Thank you, thank you, thank you to everyone who’s supported this site this year. It’s a validation of the work we put into it and I appreciate it so much. It appears that indy media, however small, is going to be more important than ever in these next few years. Thanks to you, we’ll be here doing our best to make sense of it all.
I don’t honestly know what most people care about anymore but I do know that some of us still find Trump’s attempted coup one of the most shocking events we’ve ever witnessed. A president inciting a mob to storm the Capitol during a joint session of Congress to overturn the presidential election is the most destabilizing event in recent memory. That we’ve put that president back in the White House is a very disturbing sign that this country has lost its moorings.
Trump discussed his plans to pardon the insurrectionists in his recent TIME Magazine interview:
Well, we’re going to look at each individual case, and we’re going to do it very quickly, and it’s going to start in the first hour that I get into office. And a vast majority of them should not be in jail. A vast majority should not be in jail, and they’ve suffered gravely. And I say, why is it that in Portland and in many other places, Minneapolis, why is it that nothing happened with them and they actually caused death and destruction at levels not seen before? So you know, if you take a look at what happened in Seattle, you had people die, you had a lot of death, and nothing happened, and these people have been treated really, really badly. Yeah, it’s an important issue for me. They’ve suffered greatly, and in many cases they should not have suffered.
Trump doesn’t care about much and he certainly doesn’t feel as if he has to reward anyone. But these people were loyal to him and they did what he wanted them to do. To the extent he is capable of caring about anyone beyond himself, I think he cares about them. It’s almost certain that he’s going to do it.
Dan Pfeiffer took a look at the political ramifications of this decision should he do it. He says it would be a case of historic malpractice:
Despite Donald Trump’s election, people are not okay with what happened on January 6th. A Data for Progress poll from January 2024 found that nearly three-quarters of voters believe that those involved in storming the Capitol did the wrong thing. More than 60% believe what happened on that day was a “violent insurrection,” and only 16% believe it was a “peaceful protest.” Accounting for the whole poll, it’s clear that only about a third of Republicans believed Trump’s arguments about the assault on the Capitol.

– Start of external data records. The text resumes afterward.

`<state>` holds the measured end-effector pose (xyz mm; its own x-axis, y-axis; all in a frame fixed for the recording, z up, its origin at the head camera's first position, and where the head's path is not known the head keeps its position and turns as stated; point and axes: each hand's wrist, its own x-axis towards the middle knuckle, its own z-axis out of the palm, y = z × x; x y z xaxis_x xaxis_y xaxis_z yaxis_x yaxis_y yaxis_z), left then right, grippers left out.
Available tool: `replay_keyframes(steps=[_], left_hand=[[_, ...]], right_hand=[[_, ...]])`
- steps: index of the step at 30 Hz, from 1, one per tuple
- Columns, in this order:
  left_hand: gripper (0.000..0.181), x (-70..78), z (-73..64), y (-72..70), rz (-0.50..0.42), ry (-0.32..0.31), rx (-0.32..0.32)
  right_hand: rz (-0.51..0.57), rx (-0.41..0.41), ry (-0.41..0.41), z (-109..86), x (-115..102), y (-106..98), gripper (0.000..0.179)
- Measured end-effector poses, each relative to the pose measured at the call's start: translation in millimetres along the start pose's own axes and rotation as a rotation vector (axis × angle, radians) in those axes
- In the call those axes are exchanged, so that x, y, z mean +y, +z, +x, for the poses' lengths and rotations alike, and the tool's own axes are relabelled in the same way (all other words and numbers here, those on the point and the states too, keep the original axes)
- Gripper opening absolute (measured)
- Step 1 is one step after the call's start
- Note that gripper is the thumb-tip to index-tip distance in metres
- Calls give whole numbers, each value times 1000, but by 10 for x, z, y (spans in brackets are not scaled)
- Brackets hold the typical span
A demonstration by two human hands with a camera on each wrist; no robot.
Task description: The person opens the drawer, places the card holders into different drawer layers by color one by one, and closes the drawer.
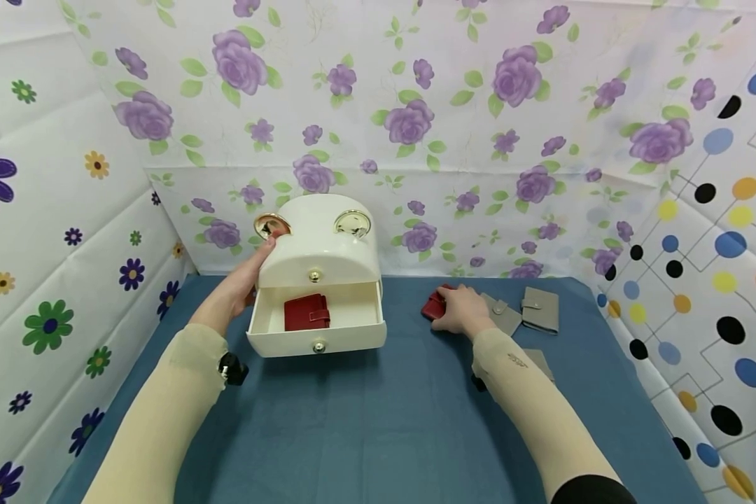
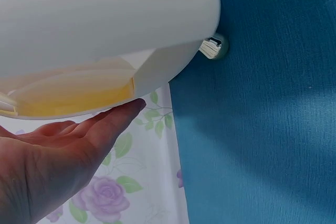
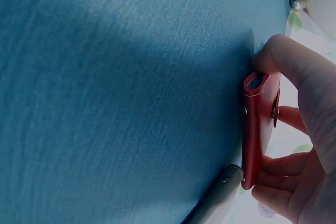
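A white two-knob box (image 1: 327, 248) with gold-rimmed rings on top stands at the back left, its lower drawer (image 1: 290, 344) pulled out. In the drawer lies a red wallet (image 1: 299, 313) with a strap. My left hand (image 1: 236, 283) rests against the box's left side; the left wrist view shows its fingers extended along the white wall (image 2: 105, 19). To the right of the box, my right hand (image 1: 465, 311) grips a second red wallet (image 1: 432, 308). In the right wrist view this wallet (image 3: 254, 135) stands on edge between thumb and fingers.
Beside the right hand lie grey wallets: one (image 1: 506, 318) close by, another (image 1: 540, 309) farther right, and a third (image 1: 542, 361) partly hidden behind the right forearm. Blue cloth (image 1: 365, 420) covers the table. Patterned sheets (image 1: 453, 140) close off the back and sides.
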<state>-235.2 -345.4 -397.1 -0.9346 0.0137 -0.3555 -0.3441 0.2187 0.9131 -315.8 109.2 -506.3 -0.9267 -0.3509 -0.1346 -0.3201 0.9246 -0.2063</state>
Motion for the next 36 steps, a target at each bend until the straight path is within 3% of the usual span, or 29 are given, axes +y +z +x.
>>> replay_keyframes(steps=[15, 23, 36], left_hand=[[105, -14, -9, 22, -6, -9, 2], [105, -14, 13, 12, -17, -1, -7], [108, -18, -2, -5, -9, 0, -6]], right_hand=[[38, 9, -42, -94, 47, 54, 92], [192, 104, -94, -130, 13, -53, 80], [345, 187, -170, -220, -150, -271, 80]])
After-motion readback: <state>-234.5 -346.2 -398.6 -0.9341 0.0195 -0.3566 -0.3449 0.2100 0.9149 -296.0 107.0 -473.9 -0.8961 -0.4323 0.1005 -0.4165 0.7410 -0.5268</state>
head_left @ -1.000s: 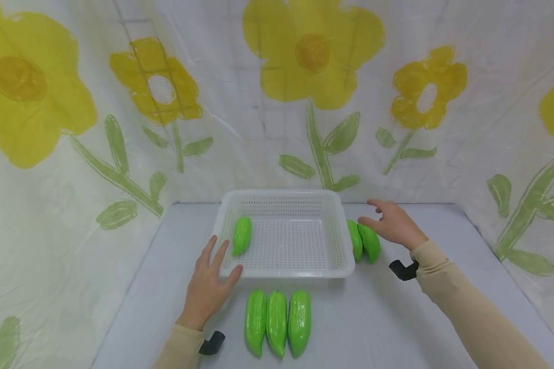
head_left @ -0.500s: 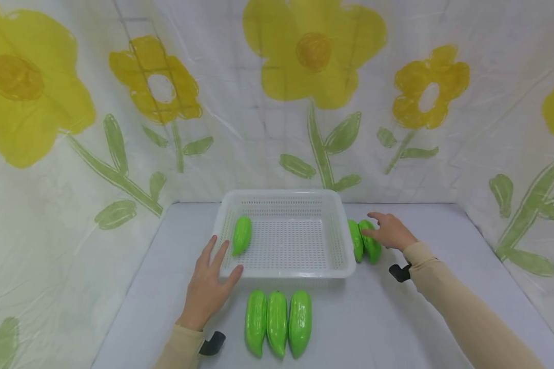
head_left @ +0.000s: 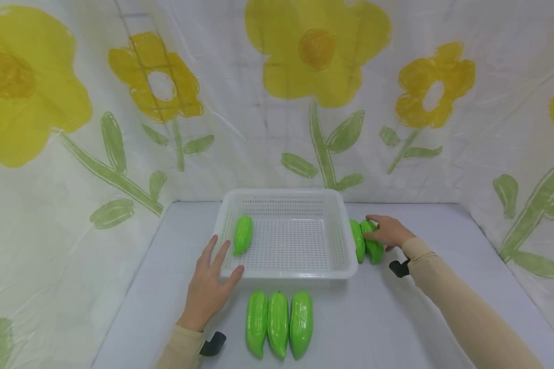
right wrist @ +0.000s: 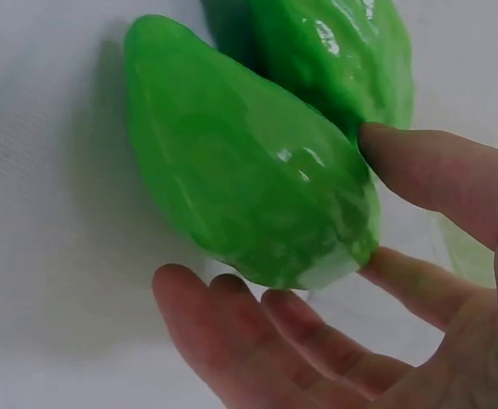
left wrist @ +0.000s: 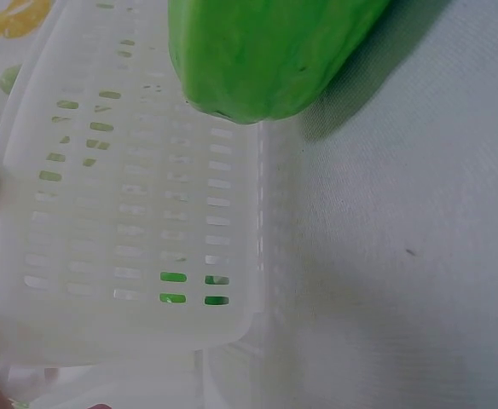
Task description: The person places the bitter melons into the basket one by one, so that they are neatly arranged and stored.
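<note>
In the head view, my left hand (head_left: 208, 292) lies with fingers spread at the near left corner of a white perforated plastic basket (head_left: 286, 273). One long, glossy green fruit (head_left: 243, 234) with a pointed end lies inside it, at the left. My right hand (head_left: 388, 230) is at the outer one of two similar fruits standing against the basket's right side. The right wrist view shows this outer green fruit (right wrist: 240, 162) with my thumb (right wrist: 437, 175) between it and the inner fruit (right wrist: 334, 51). My other fingers lie along its far side and end, loosely bent; a firm hold is not visible.
Three more green fruits (head_left: 278, 325) lie side by side in front of the basket, points toward me. The table (head_left: 351, 328) has a pale cloth. Behind it hangs a white curtain (head_left: 240, 128) with yellow flowers. Each wrist carries a black camera mount (head_left: 214, 344).
My right hand has come down and inward onto the outer green fruit beside the basket. My left hand has stayed at the basket's corner. The view has shifted slightly.
</note>
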`<state>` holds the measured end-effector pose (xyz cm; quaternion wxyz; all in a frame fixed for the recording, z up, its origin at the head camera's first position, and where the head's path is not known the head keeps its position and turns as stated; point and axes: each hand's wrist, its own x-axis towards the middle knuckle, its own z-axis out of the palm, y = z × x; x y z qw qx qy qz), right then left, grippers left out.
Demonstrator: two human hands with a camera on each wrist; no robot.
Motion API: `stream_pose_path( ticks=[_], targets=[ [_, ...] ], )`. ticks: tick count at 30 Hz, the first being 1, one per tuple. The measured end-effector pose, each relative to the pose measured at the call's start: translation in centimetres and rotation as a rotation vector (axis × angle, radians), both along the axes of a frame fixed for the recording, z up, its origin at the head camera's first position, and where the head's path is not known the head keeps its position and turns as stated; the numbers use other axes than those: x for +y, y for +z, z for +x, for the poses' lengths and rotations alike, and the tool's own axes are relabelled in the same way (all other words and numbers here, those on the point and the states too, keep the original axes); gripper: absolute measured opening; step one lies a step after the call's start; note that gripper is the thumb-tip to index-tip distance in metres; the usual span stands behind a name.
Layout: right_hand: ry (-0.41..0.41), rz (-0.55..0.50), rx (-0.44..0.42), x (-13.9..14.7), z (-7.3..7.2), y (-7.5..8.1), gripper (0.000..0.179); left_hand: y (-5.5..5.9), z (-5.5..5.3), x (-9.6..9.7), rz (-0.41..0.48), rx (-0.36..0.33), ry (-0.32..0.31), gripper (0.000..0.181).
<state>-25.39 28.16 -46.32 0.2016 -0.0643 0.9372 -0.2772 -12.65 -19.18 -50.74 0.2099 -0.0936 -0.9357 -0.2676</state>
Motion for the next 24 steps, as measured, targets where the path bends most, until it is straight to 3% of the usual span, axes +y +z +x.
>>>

An Ipsos poll from earlier this month found that 61% of Americans disapprove of Trump pardoning people who were convicted of attacking the U.S. Capitol on Jan. 6, 2021. More than six in ten Republicans support the pardons, which is alarmingly high and doesn’t bode well for our two-party system. However, now should be the apex of Donald Trump’s political power. He just won 94% of Republican voters, yet only 61% of Republicans approve of the pardons.
He points out that no polling anywhere thinks this should be a priority. And he believes this presents an opportunity for Democrats:
According to the exit polls, Trump won 9% of voters with an unfavorable opinion of him. None of these voters will be surprised when Trump says offensive things, stomps on previously sacred norms, or lies. The less politically engaged Trump voters aren’t fully aware of the breadth of the Trump agenda, including the details of Project 2025, but they knew the bet they were making. They were willing to take a chance on Trump if he addressed prices and the border (with prices being a much greater part of the equation).
If Trump’s first act is to pardon convicted criminals, some of whom violently attacked police officers, that is a violation of the deal he made with voters. We need to juxtapose everything he does with a failure to address prices. Every moment pardoning a rioter or seeking retribution against his political enemies is a moment not spent lowering the cost of gas and groceries. As Trump admitted in his Time Magazine interview, prices are unlikely to come down; and when prices stay high, it’s because Trump and the Republicans are focused on helping themselves and their political allies rather than helping American families.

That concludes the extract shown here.